A empresa turca Havelsan apresentou as suas tecnologias de defesa na Feira Internacional do Ar e do Espaço - FIDAE 2026, um dos principais encontros aeroespaciais, de defesa e segurança da América Latina, realizado em Santiago do Chile. Nesta edição, a companhia mostrou o seu portefólio de soluções, que inclui sistemas de comando e controlo, tecnologias de simulação e treino, bem como sistemas autónomos e não tripulados.
Soluções integradas para os novos desafios da defesa moderna
Neste contexto, a Havelsan tem vindo a desenvolver soluções integradas de elevada tecnologia para responder às necessidades em constante mudança dos ambientes de defesa modernos, em linha com a evolução do cenário operacional atual. Partindo desta lógica, a procura já não se resume à introdução de novas plataformas; exige também uma abordagem centrada na interoperabilidade entre os sistemas existentes e na aceleração dos processos de decisão.
A empresa sublinha ainda que a integração entre plataformas, sensores e redes de comando permite reduzir tempos de resposta, aumentar a consciência situacional e facilitar a coordenação entre forças em cenários complexos. Esta orientação ganha particular relevância em operações conjuntas, onde a capacidade de ligar meios diferentes num único ecossistema operacional pode fazer a diferença entre uma atuação reativa e uma resposta verdadeiramente antecipada.
Havelsan e a Força Digital: sistemas autónomos e não tripulados
No domínio dos sistemas autónomos, a empresa apresentou o conceito de “Força Digital”, que integra vários meios não tripulados numa arquitetura em rede. Entre os sistemas em destaque encontram-se os veículos aéreos não tripulados (UAV) BAHA, BOZBEY e BULUT, o veículo terrestre não tripulado (UGV) BARKAN e o veículo de superfície não tripulado armado (AUSV) SANCAR. Este ecossistema permite uma atuação coordenada entre plataformas tripuladas e não tripuladas, reforçando a flexibilidade operacional e a eficácia em missões exigentes.
SANCAR AUSV: capacidade naval em rede e autonomia operacional
No segmento naval, a Havelsan apresentou o SANCAR AUSV, um veículo de superfície não tripulado armado concebido para operar em ambientes de elevada complexidade. Equipado com sensores avançados e capacidades autónomas, pode executar missões de vigilância, patrulhamento, guerra de superfície e contramedidas antiminas sem intervenção direta de pessoal. Integrado segundo padrões da OTAN e assente no sistema ADVENT C4ISR, o SANCAR permite operações em rede e coordenação com plataformas tripuladas.
BARKAN: apoio tático no terreno, vigilância e logística
No domínio terrestre, o UGV BARKAN foi apresentado como uma solução orientada para missões de reconhecimento, vigilância e apoio logístico. O seu desenho modular e a aposta na potência de fogo permitem-lhe desempenhar tarefas como vigilância tática, evacuação médica e deteção CBRN.

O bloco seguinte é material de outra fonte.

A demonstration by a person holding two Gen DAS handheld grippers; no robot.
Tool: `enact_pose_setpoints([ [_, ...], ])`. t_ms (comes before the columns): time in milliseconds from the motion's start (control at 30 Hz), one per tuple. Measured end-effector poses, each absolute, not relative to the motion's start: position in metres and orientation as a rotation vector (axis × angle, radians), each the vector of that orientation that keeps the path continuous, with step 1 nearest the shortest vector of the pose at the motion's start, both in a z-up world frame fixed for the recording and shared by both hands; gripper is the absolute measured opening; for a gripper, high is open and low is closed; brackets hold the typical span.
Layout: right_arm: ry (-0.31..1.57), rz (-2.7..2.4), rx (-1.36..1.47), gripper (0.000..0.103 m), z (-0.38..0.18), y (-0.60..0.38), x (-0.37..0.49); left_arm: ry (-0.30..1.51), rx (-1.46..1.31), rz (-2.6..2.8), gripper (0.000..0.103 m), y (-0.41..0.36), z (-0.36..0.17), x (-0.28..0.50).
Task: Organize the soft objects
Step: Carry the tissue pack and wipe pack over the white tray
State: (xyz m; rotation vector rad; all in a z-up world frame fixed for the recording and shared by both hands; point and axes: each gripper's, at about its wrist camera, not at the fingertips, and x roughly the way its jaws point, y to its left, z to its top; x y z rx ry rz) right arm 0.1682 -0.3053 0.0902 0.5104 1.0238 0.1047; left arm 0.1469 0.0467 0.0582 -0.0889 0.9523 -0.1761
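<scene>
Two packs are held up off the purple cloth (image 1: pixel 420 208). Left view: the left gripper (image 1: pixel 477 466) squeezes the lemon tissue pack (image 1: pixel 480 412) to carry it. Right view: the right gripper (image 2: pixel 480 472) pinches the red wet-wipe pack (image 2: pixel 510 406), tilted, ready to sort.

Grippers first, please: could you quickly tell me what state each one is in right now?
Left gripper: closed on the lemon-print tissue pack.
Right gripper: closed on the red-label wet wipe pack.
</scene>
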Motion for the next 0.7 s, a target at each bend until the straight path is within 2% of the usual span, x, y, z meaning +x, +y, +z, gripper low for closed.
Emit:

Além disso, a arquitetura modular do BARKAN facilita a adaptação a diferentes perfis de missão, permitindo integrar cargas úteis e configurações específicas consoante o tipo de operação. Esta versatilidade é particularmente útil em cenários em que a mobilidade, a proteção da guarnição e a capacidade de operar em zonas de risco são fatores decisivos.

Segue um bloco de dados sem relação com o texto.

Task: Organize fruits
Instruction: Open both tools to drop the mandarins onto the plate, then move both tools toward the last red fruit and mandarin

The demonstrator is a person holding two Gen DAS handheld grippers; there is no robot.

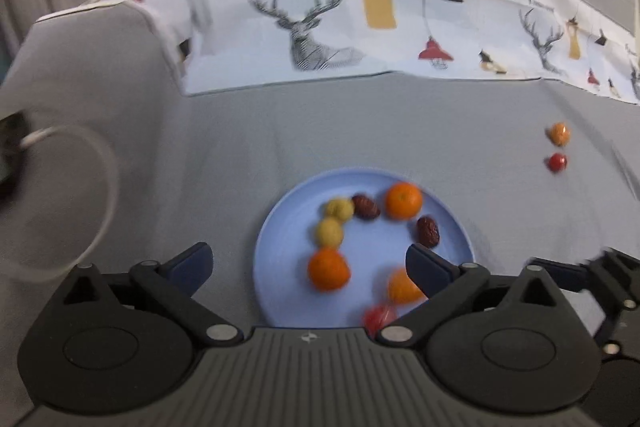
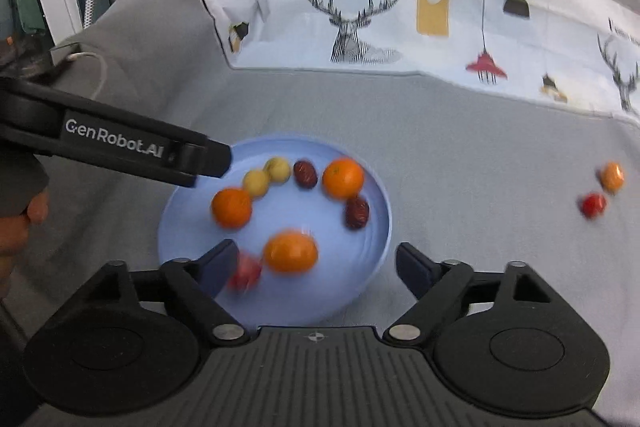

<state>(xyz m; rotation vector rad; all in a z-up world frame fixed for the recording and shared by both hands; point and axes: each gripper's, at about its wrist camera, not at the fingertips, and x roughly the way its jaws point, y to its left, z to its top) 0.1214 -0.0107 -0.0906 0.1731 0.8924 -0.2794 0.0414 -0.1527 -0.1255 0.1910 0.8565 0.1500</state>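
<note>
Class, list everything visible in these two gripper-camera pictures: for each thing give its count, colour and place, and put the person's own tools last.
plate: 1, light blue, on the grey cloth
oranges: 3, orange, on the plate
yellow fruits: 2, yellow, far left of the plate
dates: 2, dark red-brown, far side of the plate
red fruit: 1, red, near edge of the plate
loose fruits: 2, one orange, one red, on the cloth to the right
printed cloth: 1, white with deer, behind
left gripper: black, jaws open
right gripper: black, jaws open
</note>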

BAHA: vigilância aérea autónoma com capacidade VTOL
No domínio aéreo, a Havelsan apresentou o UAV BAHA, um sistema autónomo com capacidade VTOL otimizado para missões ISR. A sua arquitetura modular e a capacidade de operar em ambientes sem sinal GPS tornam-no adequado para cenários complexos, enquanto a integração com outros sistemas não tripulados reforça o seu papel em operações coordenadas e em rede.

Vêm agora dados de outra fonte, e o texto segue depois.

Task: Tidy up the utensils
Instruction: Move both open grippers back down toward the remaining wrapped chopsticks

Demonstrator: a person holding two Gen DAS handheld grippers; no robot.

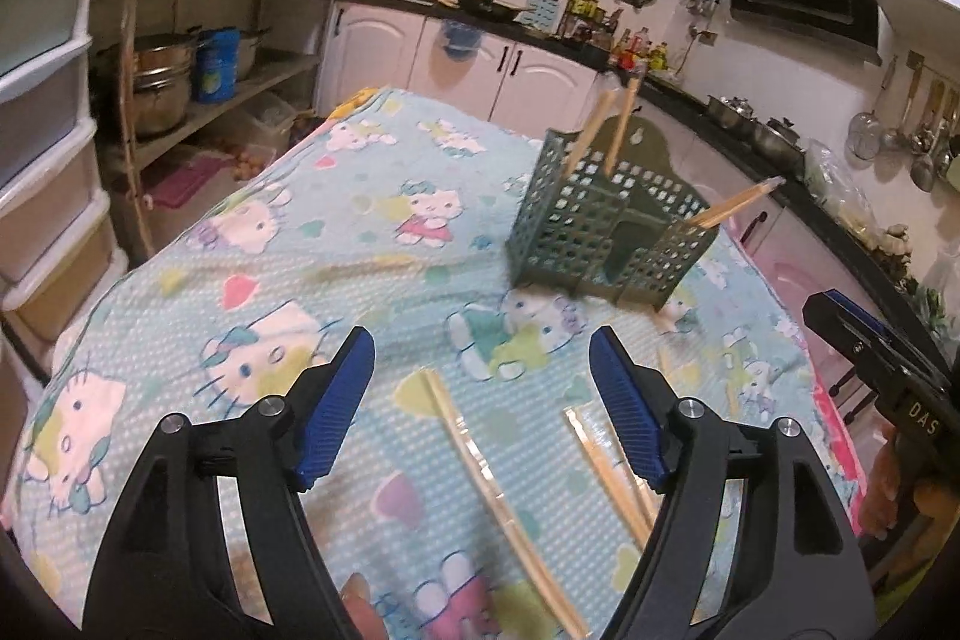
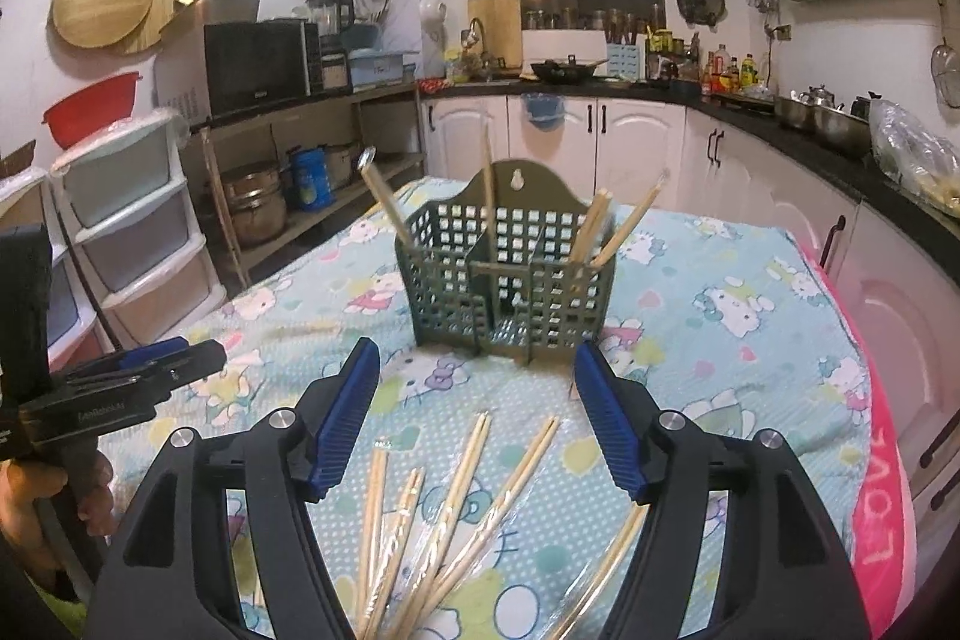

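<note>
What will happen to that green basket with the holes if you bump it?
The green utensil basket would probably slide or tip easily: it looks like thin plastic full of holes, so likely light. It sits on a soft cartoon-cat cloth, which may catch its base. The chopsticks leaning out of its top would likely rattle or shift.

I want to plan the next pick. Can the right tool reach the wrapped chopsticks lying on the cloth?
Probably yes: the right tool is open and empty above the wrapped chopsticks, with nothing between them.
</note>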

Presença regional e cooperação de longo prazo
A participação da Havelsan na FIDAE 2026 insere-se numa estratégia regional destinada a reforçar a sua presença na América Latina, promovendo a cooperação de longo prazo, a transferência de tecnologia e a adaptação das suas soluções aos requisitos específicos dos utilizadores locais.
Ao apostar numa relação mais próxima com os mercados latino-americanos, a empresa procura também criar bases para projetos conjuntos, formação operacional e apoio técnico continuado. Esta abordagem pode contribuir para acelerar a adoção de tecnologias avançadas e para consolidar capacidades de defesa com maior autonomia e sustentabilidade na região.